Aus den Geschichten ist auch oft genug selbst heraus gekommen, dass die verschwundenen Menschen verschwinden wollten oder später sogar wieder zurückgekommen sind.
Im Ganzen waren es mir zu viele Geschichten, die oft nur oberflächlich erzählt wurden. Bei mir kam da gar nichts auf. Kein Bedauern, kein Mitleiden, alles lief so zack zack ab.

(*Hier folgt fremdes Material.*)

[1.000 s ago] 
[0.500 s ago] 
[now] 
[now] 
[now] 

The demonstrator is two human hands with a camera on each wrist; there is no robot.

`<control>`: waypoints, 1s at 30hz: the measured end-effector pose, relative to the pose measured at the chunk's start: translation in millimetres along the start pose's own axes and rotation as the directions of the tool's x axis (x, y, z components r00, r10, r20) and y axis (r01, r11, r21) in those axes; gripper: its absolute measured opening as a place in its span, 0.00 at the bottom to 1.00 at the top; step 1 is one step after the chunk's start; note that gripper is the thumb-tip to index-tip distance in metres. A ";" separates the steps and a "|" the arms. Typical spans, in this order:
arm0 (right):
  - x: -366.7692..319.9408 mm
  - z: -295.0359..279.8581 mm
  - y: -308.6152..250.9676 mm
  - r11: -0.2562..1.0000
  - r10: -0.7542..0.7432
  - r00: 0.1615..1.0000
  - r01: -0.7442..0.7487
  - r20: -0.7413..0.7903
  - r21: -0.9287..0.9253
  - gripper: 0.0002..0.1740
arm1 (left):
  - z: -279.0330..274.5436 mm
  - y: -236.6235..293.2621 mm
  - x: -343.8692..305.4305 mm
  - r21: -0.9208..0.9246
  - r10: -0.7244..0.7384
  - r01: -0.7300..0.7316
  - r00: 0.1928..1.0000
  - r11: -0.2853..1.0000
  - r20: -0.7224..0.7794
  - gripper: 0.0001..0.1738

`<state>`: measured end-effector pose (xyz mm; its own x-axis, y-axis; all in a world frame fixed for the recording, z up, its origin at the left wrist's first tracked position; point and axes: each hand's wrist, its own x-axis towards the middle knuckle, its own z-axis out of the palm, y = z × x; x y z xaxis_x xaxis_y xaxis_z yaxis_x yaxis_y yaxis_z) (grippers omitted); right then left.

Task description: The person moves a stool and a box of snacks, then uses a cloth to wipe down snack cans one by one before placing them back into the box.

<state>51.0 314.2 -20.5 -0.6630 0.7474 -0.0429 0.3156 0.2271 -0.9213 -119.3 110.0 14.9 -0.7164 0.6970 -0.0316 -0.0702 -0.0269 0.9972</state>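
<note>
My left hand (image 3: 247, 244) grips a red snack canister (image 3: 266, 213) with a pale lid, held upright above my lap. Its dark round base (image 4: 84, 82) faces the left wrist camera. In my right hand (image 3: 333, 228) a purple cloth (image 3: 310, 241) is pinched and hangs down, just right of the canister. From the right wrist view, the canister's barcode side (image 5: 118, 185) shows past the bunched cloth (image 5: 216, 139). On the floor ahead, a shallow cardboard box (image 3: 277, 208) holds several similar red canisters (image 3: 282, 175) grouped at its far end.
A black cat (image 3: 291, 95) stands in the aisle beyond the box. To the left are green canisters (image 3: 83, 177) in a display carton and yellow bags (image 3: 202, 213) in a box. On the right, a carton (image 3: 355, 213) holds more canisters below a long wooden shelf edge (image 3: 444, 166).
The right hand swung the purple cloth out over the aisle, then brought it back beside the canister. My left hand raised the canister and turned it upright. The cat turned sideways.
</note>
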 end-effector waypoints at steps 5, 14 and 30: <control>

Vielleicht hätte die Hälfte der Storys auch gereicht, dafür aber mit mehr Herzblut berichtet.
Gerade bei der einen Geschichte wurde ich schon fast wütend. Da verschwindet einer, heiratet über den Erdball verschiedene Frauen, macht Kinder und kommt nach Deutschland zurück um zu Sterben. Sorry, dafür ist dann das deutsche System gut genug, da ist Thailand auf einmal nicht mehr gebacken. Die letzten Tage im Krankenhaus darf dann das System hier bezahlen oder wer kam dafür auf? Tja, deutsche Krankenhäuser sind dann ja doch besser als thailändische. Und bei der Familie dann heile Welt und Freude? Keinen interessieren die Frauen und Kinder, die er verlassen hat und abgehauen ist? Wie diese Frauen gelitten haben? Da kann ich mein Mitleid echt nicht finden, der wäre besser verschwunden geblieben.
Weniger Storys, mehr Tiefgang und mehr Blickwinkel wären hier echt von Vorteil gewesen.
Ganz gut mal die Sache etwas aus der Sicht der Hinterbliebenen zu hören. Hier gäbe es aber auch noch viel Potential um es besser rüber zu bringen.